Comments (7)
This all sounds great to me. I will switch to Working Set monitoring to workaround the issue. I like the idea of this being automatic when the process names are over a certain length.
I completely agree the problem here is our process names and I have added a backlog item to get them made shorter, but I think it can be a tricky process to rename services in Service Fabric if you need to also maintain state as I think Service Fabric will treat the renamed services as new ones.
I think the workaround and future mitigation is good, feel free to close this issue if you agree there isn't anything more to do here.
from service-fabric-observer.
We were previously using Fabric Observer 3.1.23 and have just upgraded to 3.1.26. The issue was surfaced to us due to the new default monitor of the service fabric logs directory, but I can see the same problem was occurring in 3.1.23, however it generated smaller log files as it was logged as just a single line (again process name has been changed for privacy):
2022-06-16 00:00:00.3767--WARN--Unable to get private working set for process examp.proc.xxx.value.somename.nameofprocessis.verylongindeed.process with id 22956. Returning 0.

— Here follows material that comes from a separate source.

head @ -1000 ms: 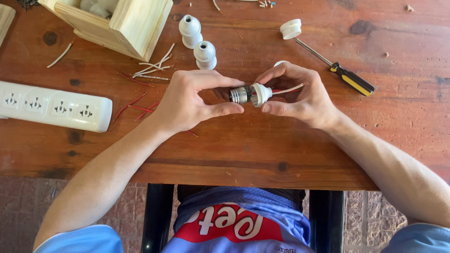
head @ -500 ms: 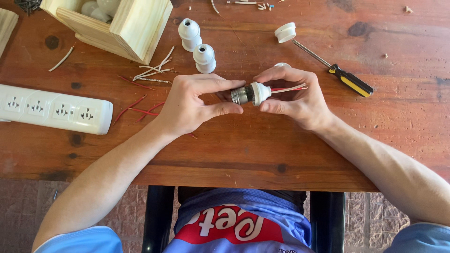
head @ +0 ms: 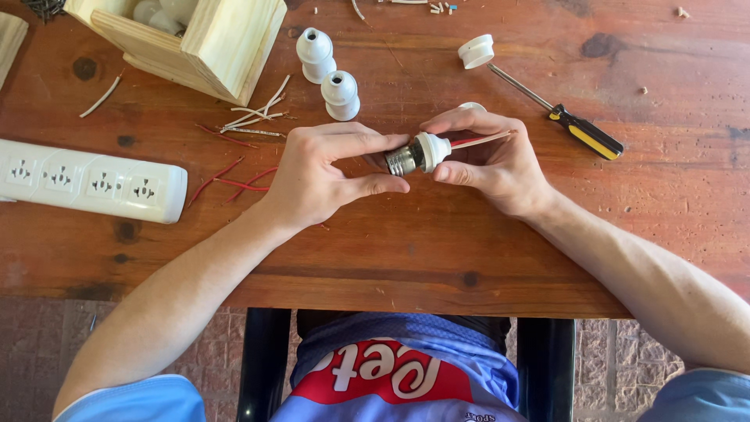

from service-fabric-observer.
Thank you for this report.
I am curious why the process names need to be so long. That is of course your choice (and not really any of my business), but you can see this approach causes issues that are unrelated to FO, besides its logging stack traces (which I can change in the next release to be less verbose, but it is quite useful in debugging, as you can see. The older message is useless if the goal is to understand what went wrong).
For now, I recommend that you disable Private Working Set monitoring by AppObserver. This will force FO to use a different approach, Working Set (Private + Shared), which does not employ a perf counter. It will use a Win32 API call. The value will be larger since it is private memory plus memory used by shared components, but you will be accurately informed when your service processes are using too much memory as their private memory is what would account for dynamic growth, especially when they approach "leaking" or over-use that exceeds your threshold. This could be due to some bug in user code, for example (which is one of the things you are monitoring). You can do this today with a version-less, parameter-only application upgrade (so, no need to redeploy FO):
$appParams = @{ "AppObserverMonitorPrivateWorkingSet" = "false"; }
Start-ServiceFabricApplicationUpgrade -ApplicationName fabric:/FabricObserver -ApplicationParameter $appParams -ApplicationTypeVersion 3.1.26 -UnMonitoredAuto
In the meantime, I will investigate how to work around this problem. Do note that FO can be configured to manage its own log folders so you could decrease the amount of time it waits to clean them up, for example (default is 3 days). See Settings.xml (this requires that you redeploy FO or do a configuration-only upgrade where you will need to bump the versions of both Code and Config):
<!-- Optional: Maximum Number of days to store Archived observer log files on disk.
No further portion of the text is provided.